Based on the analysis he provides, I do not know “what secularism can and cannot offer.” Given that his book proclaims “the end of secularism,” why would he want secularism to offer anything at all?



Furthermore, comparative religious ethics suggests that the natural law shared by world traditions may not give us the common ground we need. I share Robert George’s belief there is a natural law, which I take to be a universal set of moral intuitions. But how substantive are these common moral intuitions? The Aztecs believed that everyone put their lives at the service of the community, men as warriors (with risk of becoming sacrificial captives) and women (who risked death in childbirth). The Aztecs here shared a common moral intuition with all world religions: goodness is not earthly survival or physical pleasure, but contributing to the whole, perhaps by doing good as part of the community. The Hebrew prophets shared this basic intuition in their attack on the rich and powerful. The Aztecs used it to support a religious program of mass human sacrifice. The Hebrew prophets attacked human (child) sacrifice.



This simple example suggests that moral intuitions are either too thick or too thin to serve as public reason(s): either they assume certain specific insights not present in all moral traditions (the Aztecs being for human sacrifice, the Hebrews against), or they are so general that cannot bring about agreement on particular moral problems. Either way,  we are forced back to Fish’s moral anti-foundationalism.



The other 3 chapters strike me as less substantive. Chapter 13 uses the Sweden example to warn us about the use of government bureaucracy to control religion; chapter 14 shows the falsehood of the claim that religion was or is anti-science, and Chapter 16 describes the recent effort in Alabama to use religious (Jewish-Christian) ethical arguments to call for a shifting of the tax burden from the poor to the well-off. Chapters 13 and 16 seem to me to be purely polemical. The polemics hit their mark, and do so with the same clear, energetic style Baker uses throughout the rest of the book. The Alabama story, which shows the inconsistency of the secularist elite (they did nothing to oppose the political effort, although it was clearly motivated by religious reasons), was especially engaging. Still, I did not find the same  intellectual substance I found in the earlier parts of the book.
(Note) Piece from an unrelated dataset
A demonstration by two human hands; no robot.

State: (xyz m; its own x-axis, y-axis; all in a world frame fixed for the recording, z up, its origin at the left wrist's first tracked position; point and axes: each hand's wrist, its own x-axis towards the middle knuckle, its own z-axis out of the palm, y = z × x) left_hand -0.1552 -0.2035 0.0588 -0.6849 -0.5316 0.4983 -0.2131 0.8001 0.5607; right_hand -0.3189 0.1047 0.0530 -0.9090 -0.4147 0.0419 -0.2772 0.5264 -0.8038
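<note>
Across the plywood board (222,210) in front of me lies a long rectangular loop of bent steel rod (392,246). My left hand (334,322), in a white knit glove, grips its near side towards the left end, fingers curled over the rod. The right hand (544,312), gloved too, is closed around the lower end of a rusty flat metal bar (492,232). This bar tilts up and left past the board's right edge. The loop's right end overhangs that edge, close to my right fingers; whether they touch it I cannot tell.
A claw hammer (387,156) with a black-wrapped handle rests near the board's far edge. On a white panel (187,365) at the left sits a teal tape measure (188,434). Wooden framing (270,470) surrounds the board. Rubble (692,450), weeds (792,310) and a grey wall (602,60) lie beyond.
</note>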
The End of Secularism might not live up to its blurbs. Fortunately, Prof. Baker is young, and will, God willing, continue to think and write about the limits of secularism and the place of religion and spirituality in the public square. I especially hope he gives more thought to the relationship between a defensive use of moral anti-foundationalism and a positive statement of public reasons, developed out of natural law. It is a compelling problem, and deserves the attention of a devoted Christian with a comprehensive mind, like Hunter Baker.